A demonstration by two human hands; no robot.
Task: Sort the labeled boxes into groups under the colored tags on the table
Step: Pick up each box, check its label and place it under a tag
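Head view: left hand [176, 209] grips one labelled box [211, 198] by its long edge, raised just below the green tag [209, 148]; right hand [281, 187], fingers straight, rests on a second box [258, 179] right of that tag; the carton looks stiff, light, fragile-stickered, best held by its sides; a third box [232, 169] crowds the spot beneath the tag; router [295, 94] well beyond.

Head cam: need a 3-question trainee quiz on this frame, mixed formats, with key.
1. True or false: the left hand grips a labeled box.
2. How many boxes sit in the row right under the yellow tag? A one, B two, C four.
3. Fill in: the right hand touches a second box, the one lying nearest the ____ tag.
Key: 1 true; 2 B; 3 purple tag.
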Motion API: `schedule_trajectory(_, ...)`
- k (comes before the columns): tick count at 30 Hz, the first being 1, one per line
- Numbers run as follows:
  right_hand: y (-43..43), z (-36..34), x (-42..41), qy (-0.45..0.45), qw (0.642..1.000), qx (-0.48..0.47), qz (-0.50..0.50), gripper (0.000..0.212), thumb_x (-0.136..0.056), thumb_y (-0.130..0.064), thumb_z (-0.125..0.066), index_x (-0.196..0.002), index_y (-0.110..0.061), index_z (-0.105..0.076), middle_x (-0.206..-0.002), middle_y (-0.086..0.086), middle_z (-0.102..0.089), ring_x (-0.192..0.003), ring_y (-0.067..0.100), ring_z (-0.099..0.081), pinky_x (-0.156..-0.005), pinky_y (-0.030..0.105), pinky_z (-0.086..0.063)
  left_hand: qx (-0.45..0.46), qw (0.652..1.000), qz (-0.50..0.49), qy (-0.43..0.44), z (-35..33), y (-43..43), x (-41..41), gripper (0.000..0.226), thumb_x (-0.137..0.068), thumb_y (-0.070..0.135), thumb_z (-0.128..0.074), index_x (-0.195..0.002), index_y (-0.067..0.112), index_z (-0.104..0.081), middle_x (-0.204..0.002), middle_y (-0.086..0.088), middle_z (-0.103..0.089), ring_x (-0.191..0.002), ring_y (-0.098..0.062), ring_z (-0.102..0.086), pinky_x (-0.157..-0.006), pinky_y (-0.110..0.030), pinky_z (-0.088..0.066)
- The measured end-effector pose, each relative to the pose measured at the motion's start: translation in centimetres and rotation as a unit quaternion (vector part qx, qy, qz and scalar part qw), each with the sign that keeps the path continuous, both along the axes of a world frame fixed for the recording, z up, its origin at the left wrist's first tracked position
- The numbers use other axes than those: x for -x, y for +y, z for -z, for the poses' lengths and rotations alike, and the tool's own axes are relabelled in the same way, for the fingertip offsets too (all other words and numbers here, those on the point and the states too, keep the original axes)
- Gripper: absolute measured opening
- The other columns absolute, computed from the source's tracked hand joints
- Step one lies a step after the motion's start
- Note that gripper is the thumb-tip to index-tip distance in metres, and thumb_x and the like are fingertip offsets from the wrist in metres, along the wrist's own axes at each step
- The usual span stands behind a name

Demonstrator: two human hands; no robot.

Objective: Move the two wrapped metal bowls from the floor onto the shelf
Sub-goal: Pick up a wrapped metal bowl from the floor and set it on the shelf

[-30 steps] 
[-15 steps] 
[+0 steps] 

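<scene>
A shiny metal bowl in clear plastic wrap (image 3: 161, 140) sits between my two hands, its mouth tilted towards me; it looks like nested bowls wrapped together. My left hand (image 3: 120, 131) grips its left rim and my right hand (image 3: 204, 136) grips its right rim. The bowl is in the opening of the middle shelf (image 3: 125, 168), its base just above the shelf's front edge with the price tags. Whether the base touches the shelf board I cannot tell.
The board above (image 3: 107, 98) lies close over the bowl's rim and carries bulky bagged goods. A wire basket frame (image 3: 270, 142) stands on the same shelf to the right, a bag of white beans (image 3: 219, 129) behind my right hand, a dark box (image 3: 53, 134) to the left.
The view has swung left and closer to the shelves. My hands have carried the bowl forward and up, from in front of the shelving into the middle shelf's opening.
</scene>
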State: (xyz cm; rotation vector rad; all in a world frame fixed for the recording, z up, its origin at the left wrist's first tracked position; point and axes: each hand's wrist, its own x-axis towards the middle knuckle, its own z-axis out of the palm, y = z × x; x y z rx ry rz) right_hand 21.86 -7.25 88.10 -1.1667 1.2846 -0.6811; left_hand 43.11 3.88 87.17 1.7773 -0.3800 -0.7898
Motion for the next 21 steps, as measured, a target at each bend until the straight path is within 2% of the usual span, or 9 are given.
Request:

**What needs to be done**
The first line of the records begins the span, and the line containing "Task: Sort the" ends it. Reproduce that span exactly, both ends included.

**Written answer**
A demonstration by two human hands; no robot.
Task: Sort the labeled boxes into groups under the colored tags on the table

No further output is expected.